他学部の友達と食堂でランチを楽しむ、彫刻学科のマレーネ(左)。「グリーンやグロッシーな素材のアイテムを使ったスタイルが好き。このレザージャケットは友達から買ったんだけど、着てるとその子を思い出すんだよね」

Devi Sund Rojo
26/Student

ベルリン美大生
Knit Dress – vintage
Skirt – Ann Oora
Shoes – Our Legacy
Scarf – vintage
Tights – vintage

「絵画科で絵画だけ学ぶのは古い」と語るデヴィは、布を使ったインスタレーション制作に夢中。身につける服も素材感にこだわっていて、この日はカーテンみたいなスカートが主役。

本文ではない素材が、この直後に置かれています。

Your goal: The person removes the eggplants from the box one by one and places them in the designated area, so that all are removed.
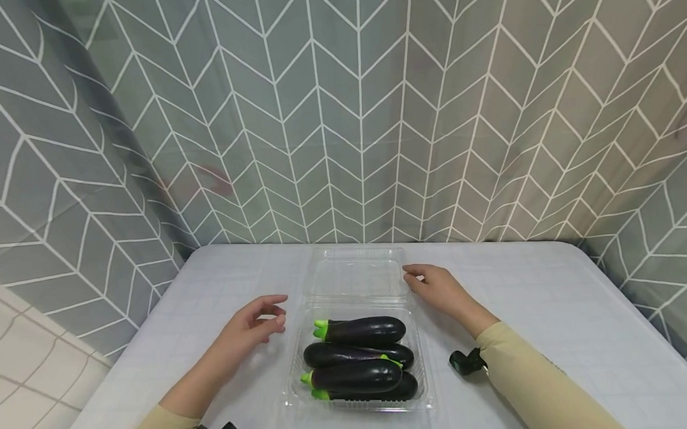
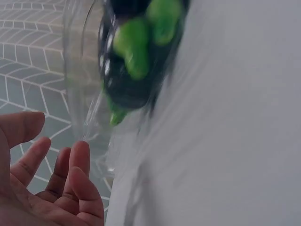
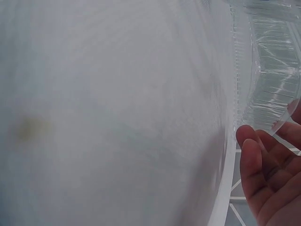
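Observation:
A clear plastic clamshell box (image 1: 294, 396) stands unfolded on the white table, its transparent lid (image 1: 354, 271) laid back toward the wall. Several dark purple eggplants (image 1: 356, 375) with green stem ends lie crosswise in its base. To the left of the base my left hand (image 1: 259, 324) hovers with loosely bent fingers and nothing in them; its wrist view shows the box and blurred green eggplant stems (image 2: 134, 47) beyond the fingers. At the lid's right edge are the fingertips of my right hand (image 1: 435, 287), loosely bent. The right wrist view has them against the lid's rim.
White cloth covers the table (image 1: 231, 277) on both sides of the box. A grey curtain (image 1: 339, 112) with white chevron lines hangs behind and at the sides. Black wrist cameras (image 1: 466, 361) are strapped at both sleeves. Pale tiles (image 1: 22, 363) show at lower left.

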`<act>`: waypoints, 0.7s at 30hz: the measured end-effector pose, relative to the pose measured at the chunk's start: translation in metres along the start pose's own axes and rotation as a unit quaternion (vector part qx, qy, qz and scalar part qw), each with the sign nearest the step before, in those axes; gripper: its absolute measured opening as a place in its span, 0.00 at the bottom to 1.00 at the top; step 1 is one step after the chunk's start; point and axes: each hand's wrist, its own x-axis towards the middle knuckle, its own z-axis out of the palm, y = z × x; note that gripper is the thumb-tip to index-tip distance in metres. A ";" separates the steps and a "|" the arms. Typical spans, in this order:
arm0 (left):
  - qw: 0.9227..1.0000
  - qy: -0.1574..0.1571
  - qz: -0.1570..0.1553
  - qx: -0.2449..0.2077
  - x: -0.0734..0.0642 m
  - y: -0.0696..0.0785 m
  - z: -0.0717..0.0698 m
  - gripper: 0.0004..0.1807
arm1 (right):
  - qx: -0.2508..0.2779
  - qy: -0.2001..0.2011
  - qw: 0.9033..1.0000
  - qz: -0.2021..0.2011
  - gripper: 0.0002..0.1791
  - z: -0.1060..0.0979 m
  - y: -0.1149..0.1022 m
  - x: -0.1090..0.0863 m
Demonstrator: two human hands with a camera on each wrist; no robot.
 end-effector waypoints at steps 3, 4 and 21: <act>1.000 0.001 -0.010 -0.011 -0.019 -0.002 0.008 0.25 | 0.002 -0.003 1.000 0.003 0.21 0.000 0.000 0.000; 1.000 -0.001 -0.016 -0.012 -0.025 -0.003 0.009 0.25 | 0.004 -0.004 1.000 0.003 0.21 0.000 0.000 0.000; 0.992 -0.118 0.009 -0.051 -0.047 -0.015 0.022 0.30 | 0.009 -0.004 1.000 0.011 0.22 -0.002 0.000 -0.001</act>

グリーンとピンクの配色もキュート。

Philipp Ernst
33/Student

ベルリン美大生
Jacket – Selected Homme
Overall – Bwolf
Shoes – Element
Cap – Stetson

愛犬のポリーと中庭でビールを片手に休憩中のフィリップ。いつもネイビーやダークブルーのワークウェアがお決まりなんだとか。「好きなアーティストはタル・アール。シェイプやフォルム、子供っぽいところがいい」

Paula Breuer
24/Student

ベルリン美大生
Shirt – used (Fred Perry)
Vest – vintage
Skirt – vintage
Shoes – vintage
Tights – Wolford

この後レセプションに行くというパウラは、彼女の作品から飛び出てきたようなレトロスタイルを披露。「この〈フレッドペリー〉のシャツが着心地よくて好き。今はアクリル画でコスチュームをテーマに作品を描いてるの」

Sammurl Lalier
22/Student

ベルリン美大生
Sweater – vintage
T-Shirt – vintage
Pants – vintage
Shoes – Li-Ning
Accessories – vintage

夜中までスタジオにいることが多いサミュエルは、オールブラック+アクセントカラーのスタイリングが定番だそう。「好きなアーティストはジャン=ミシェル・バスキア。ペイントだけじゃなく彼の生き方も好きなんだよね」

Lorenz Willkomm
25/Student

ベルリン美大生
Cardigan – vintage
Shirt – Zara
Pants – Adidas
Shoes – used (Vallelunga)
Ring – Rossmann

ビジュアルコミュニケーション学科のロレンツは、裁縫室で自宅のカーテンを制作中とのこと。「愛用してる犬のカーディガンは、僕に合うって友達がくれたんだよね。服はフリマアプリの『Vinted』で買うことが多いかな」

at Weißensee Kunsthochschule Berlin

東ベルリンがソビエト政権下にあった1946年に、バウハウスに所属していたアーティストたちによって創立された国立美術大学。 カンチレバーチェア「S33」で知られるマルト・スタムも学園長を務めていた。